I can only take a guess here, but free ISBNs must come at some cost for Amazon, either directly or administratively.
Fiction self-publishers might use one or two free ISBNs per year. But low content book publishers could use ten, twenty, or more in a day.
Amazon is in the business of selling products and making a profit. But with the proliferation of low content books, it probably had to act to slow things down a little.
What will change for publishers?
I doubt that low content publishers will entertain the idea of buying ISBNs for their books.
The price for a single ISBN from Bowker is $125, but it reduces down to $295 for 10, or $575 for 100.
The business model works by publishing hundreds of titles but knowing that perhaps only a few copies of each will sell each month.
So even at $5.75, it’s probably too much for low content publishers to consider paying.
Without an ISBN, Amazon will still add a barcode to a book. But it will not include a transparency code.
The removal of expanded distribution is not a significant penalty because I don’t think that many sales eventuate from this channel.

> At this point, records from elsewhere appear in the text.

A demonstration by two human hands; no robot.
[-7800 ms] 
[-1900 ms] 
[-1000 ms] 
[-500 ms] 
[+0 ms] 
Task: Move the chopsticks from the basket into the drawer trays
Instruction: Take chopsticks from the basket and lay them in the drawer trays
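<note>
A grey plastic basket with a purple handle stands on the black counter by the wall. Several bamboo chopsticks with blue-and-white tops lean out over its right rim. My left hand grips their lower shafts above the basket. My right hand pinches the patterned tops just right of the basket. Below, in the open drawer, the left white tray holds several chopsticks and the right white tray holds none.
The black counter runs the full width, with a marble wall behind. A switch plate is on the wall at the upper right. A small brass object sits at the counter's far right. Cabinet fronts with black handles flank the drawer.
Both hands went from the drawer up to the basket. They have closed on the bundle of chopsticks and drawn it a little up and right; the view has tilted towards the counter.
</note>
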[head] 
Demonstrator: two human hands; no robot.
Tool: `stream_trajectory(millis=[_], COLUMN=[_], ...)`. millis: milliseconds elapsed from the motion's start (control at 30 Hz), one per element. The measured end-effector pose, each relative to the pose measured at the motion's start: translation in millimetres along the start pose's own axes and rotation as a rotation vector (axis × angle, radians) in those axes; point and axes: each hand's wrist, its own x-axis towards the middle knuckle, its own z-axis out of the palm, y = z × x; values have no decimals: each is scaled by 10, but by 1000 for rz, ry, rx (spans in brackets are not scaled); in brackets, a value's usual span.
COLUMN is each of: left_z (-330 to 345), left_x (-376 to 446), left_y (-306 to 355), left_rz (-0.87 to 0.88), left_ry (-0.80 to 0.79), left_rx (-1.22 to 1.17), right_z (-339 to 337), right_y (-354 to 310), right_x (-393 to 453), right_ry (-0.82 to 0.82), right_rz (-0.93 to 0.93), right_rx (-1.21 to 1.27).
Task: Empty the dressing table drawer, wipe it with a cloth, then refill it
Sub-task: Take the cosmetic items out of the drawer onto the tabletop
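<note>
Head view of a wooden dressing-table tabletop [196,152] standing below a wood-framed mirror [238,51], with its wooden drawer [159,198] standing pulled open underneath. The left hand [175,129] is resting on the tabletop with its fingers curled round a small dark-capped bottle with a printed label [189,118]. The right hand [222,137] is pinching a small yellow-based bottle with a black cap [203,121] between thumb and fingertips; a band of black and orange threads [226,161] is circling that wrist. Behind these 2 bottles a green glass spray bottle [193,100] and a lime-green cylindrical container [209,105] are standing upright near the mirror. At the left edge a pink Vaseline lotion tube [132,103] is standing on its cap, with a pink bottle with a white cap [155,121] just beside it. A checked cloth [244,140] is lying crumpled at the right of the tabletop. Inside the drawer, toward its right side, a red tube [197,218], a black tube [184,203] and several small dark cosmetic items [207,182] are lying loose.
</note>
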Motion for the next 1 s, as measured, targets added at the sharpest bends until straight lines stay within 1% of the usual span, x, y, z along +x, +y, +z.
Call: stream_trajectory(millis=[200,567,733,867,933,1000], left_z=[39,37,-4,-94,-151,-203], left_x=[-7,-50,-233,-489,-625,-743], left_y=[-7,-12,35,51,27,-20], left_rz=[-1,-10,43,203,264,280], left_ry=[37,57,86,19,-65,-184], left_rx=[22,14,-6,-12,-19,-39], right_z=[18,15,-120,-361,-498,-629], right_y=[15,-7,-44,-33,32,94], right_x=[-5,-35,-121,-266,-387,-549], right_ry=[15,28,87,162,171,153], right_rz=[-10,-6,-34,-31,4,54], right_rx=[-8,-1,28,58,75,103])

But the big loss is obviously the Look Inside feature. It removes the possibility of a buyer being able to quickly check the interior design and layout.
The obvious workaround is to use KDP A+ Content to display an image of the book interior.
But for publishers that rely on pumping out titles as quickly as possible, this requires a lot of extra work.
I did a quick and random check of some low content titles on Amazon.
It seems that some titles that were published with a free ISBN before the change still have the Look Inside feature.
However, Amazon doesn’t address the issue of existing titles in its documentation. So it’s possible that it might remove the feature from existing titles over time.
Will these changes have a dramatic effect?
I suspect it won’t make a lot of difference because the no or low content book business is very adaptable.
Amazon might be trying to slow things down a little or trim some costs.
But it also makes a lot of money from the business, so it is certainly not going to apply too many handicaps.